*** Given data ***

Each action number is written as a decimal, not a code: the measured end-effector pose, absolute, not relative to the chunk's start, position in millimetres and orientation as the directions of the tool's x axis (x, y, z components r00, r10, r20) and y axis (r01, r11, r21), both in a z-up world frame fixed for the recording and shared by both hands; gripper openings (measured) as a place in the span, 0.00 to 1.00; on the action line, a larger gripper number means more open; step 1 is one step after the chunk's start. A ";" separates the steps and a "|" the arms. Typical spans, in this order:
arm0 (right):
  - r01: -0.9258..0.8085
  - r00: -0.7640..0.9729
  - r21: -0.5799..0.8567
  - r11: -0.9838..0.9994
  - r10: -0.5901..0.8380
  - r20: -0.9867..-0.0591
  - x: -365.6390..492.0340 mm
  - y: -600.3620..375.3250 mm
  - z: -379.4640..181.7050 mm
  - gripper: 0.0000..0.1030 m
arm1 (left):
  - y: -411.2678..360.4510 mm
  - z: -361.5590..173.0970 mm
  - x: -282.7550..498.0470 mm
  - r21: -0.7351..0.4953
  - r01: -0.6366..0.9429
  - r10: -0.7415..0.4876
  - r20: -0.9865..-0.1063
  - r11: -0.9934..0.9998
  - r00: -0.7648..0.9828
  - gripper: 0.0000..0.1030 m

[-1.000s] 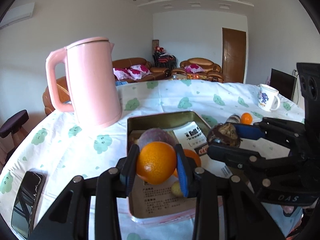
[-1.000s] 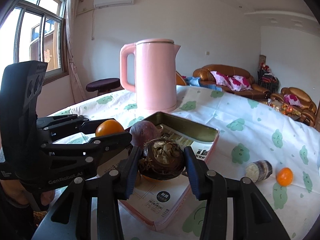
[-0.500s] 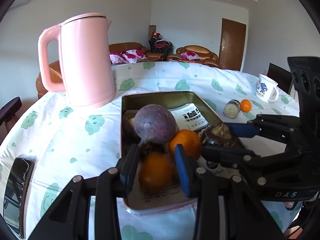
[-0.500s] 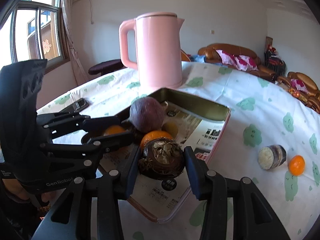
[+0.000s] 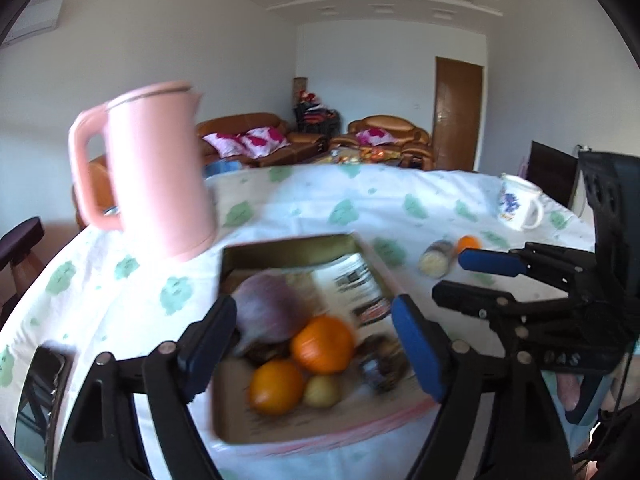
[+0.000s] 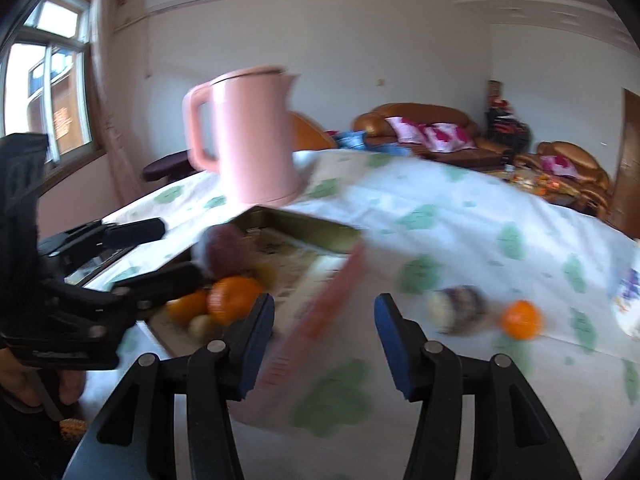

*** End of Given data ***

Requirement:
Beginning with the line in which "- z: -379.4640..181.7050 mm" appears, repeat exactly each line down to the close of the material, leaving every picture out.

Output:
  - z: -379.4640..181.7050 mm
  - gripper: 0.0000..0.1030 m
arm1 (left):
  - y: -411.2678..360.4510 mm
  - z: -361.5590..173.0970 mm
  - x: -282.7550..498.0470 mm
  - r21: -0.7351..0.4953
  - r01: -0.6366..0.9429
  - r10: -0.7415..0.4876
  - r20: -0.9865..-0.1063
  - r11: -0.9934..0.9998
  - r00: -0.7648..0.9828
  - gripper: 0.0000..0.1030 m

[-1.000s] 
[-1.000s] 
[-0.500s] 
[-0.500s] 
[+0.000s] 
[+0.000s] 

Nothing else remains for this exercise.